On Mon, Aug 01, 2011 at 06:35:21PM +0200, Matthias Bolte wrote:
> 2011/8/1 Eric Blake <eblake redhat com>:
> > On 07/28/2011 12:07 PM, Matthias Bolte wrote:
> >> 2011/7/27 Matthias Bolte <matthias bolte googlemail com>:
> >>> doRemoteClose doesn't free the virNetClientPtr and this creates a
> >>> 260kb leak per remote connection. This happens because
> >>> virNetClientFree doesn't remove the last ref, because virNetClientNew
> >>> creates the virNetClientPtr with a refcount of 2.
> >>>
> >
> >> The memory leak I saw was due to virsh calling
> >> virEventRegisterDefaultImpl, but not calling virEventRunDefaultImpl.

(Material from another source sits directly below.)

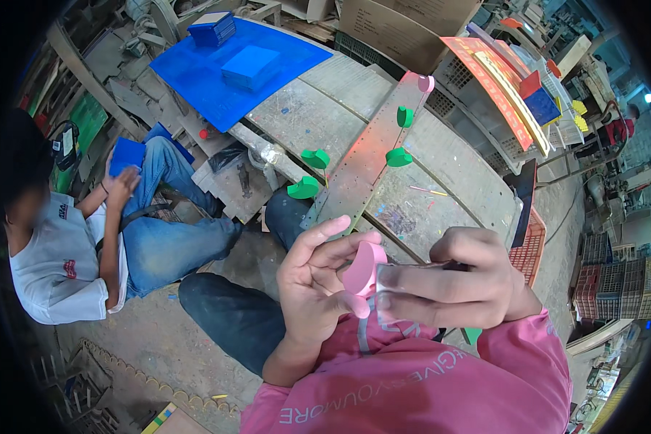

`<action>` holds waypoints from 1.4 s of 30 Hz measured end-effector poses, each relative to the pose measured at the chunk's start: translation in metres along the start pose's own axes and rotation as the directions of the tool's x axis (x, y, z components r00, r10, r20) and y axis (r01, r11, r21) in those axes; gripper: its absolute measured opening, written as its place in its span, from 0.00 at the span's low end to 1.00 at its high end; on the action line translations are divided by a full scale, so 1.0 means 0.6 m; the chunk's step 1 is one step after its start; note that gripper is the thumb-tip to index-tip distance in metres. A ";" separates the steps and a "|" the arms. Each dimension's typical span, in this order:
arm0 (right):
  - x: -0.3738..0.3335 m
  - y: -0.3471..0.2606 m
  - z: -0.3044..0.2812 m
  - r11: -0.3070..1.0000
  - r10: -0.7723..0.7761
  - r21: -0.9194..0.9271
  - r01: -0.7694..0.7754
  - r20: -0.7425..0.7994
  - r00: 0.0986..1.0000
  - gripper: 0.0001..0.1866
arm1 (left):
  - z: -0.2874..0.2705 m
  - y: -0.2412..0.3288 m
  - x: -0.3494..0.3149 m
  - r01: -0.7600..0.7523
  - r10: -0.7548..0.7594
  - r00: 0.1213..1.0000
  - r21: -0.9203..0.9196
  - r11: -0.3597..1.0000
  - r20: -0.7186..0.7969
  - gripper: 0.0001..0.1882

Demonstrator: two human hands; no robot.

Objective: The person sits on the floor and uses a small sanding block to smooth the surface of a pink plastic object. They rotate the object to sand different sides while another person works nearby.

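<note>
My left hand pinches a pink crescent-shaped piece between thumb and fingers in front of my chest. My right hand is closed, its fingers pointing left against the side of that piece. Between those fingertips and the pink piece shows a thin pale piece; its kind cannot be made out. Just beyond my hands, a long narrow board with rows of small holes lies across the table. Several green curved pieces stand on thin pins along it, with a pink piece at its far end.
The worn wooden table carries a blue sheet with blue blocks. A pencil lies right of the board. At left a seated co-worker handles a blue block. Crates and cardboard boxes stand around.
</note>
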State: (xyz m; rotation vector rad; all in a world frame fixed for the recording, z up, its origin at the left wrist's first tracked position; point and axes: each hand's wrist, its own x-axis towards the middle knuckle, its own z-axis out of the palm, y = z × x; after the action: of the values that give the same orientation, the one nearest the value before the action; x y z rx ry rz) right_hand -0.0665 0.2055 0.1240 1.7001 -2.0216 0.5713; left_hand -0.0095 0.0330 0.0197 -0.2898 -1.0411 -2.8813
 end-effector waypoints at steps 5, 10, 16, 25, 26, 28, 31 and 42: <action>-0.001 0.007 -0.006 0.982 0.115 -0.154 -0.112 0.012 0.993 0.13 | 0.000 -0.001 -0.001 -0.015 0.015 0.999 0.006 1.000 -0.031 0.48; 0.000 -0.001 0.001 1.000 0.002 -0.008 -0.001 0.046 0.999 0.14 | 0.005 0.006 -0.002 0.031 -0.031 0.997 -0.004 1.000 -0.065 0.48; -0.002 0.011 -0.002 0.988 0.146 -0.040 -0.146 -0.010 0.989 0.11 | -0.001 0.003 0.000 -0.028 0.029 0.999 -0.040 0.999 0.030 0.44; -0.009 -0.003 0.011 0.989 0.126 0.079 -0.127 0.020 0.992 0.11 | 0.004 0.008 0.002 -0.055 0.050 0.995 0.052 0.997 0.092 0.35; -0.010 -0.004 0.011 0.990 0.124 0.066 -0.125 0.022 0.992 0.11 | -0.001 0.004 0.003 -0.104 0.091 0.989 0.110 0.988 0.118 0.35; -0.009 -0.006 0.014 0.990 0.114 0.086 -0.112 -0.019 0.993 0.14 | -0.008 0.001 0.004 -0.151 0.130 0.981 0.147 0.978 0.146 0.34; -0.012 -0.008 0.019 0.992 0.091 0.093 -0.086 -0.052 0.994 0.15 | -0.009 0.001 0.001 -0.145 0.123 0.979 0.134 0.980 0.162 0.32; -0.015 0.019 0.020 0.970 0.231 0.090 -0.227 -0.036 0.972 0.16 | 0.005 0.001 0.001 -0.119 0.114 0.991 0.075 0.990 0.068 0.31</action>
State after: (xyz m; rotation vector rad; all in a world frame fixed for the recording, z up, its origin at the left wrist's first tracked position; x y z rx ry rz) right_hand -0.0772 0.2081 0.1086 1.4934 -2.2046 0.7772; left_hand -0.0094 0.0341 0.0224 -0.4245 -1.1053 -2.7368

> >> Because the event loop is initialized, the call to
> >> virNetSocketAddIOCallback in virNetClientNew succeeds. But virsh not
> >> driving the event loop results in not removing callbacks that were
> >> marked for deletion. Finally this leaks the virNetClientPtr using in
> >> the remote driver. I used a virsh -c qemu:///system to test.
> >>
> >> I was able fix this by calling virEventRunDefaultImpl after
> >> virConnectClose in virsh. But I don't think that this is the correct
> >> general solution.
> >
> > Where do we stand with 0.9.4?  Is this something where we need the
> > general fix before the release, or is just the virsh hack to call
> > virEventRunDefaultImpl good enough for the release, or is this problem
> > not severe enough and we can release as-is?
> 
> virsh is a bit special here as it registers/initializes the default
> even loop but doesn't drive it properly. It only drives it for the
> console command. That's the problem in virsh. This can be avoided by
> calling virEventRunDefaultImpl after virConnectClose iff it's a remote
> connection, in other cases virEventRunDefaultImpl might block.
> Therefore, we shouldn't be calling it in general after a
> virConnectClose in virsh.
> 
> If we assume that an application that registers an event loop will
> drive it properly then this problem is not critical, as it doesn't
> exist. Just virsh is a special case that leaks 260kb per closed remote
> connection. When we assume that a typical virsh user uses a single
> connection per virsh invocation then we can view this as a static
> leak.

Yeah, this is a case I never thought of. The "easy" fix is to just
make virsh spawn a new thread to run the event loop in the background.
The "hard" fix is to make virsh I/O entirely event driven, so that
we don't just sit in a blocking read of stdin waiting for input,
but instead use the event loop to process stdin.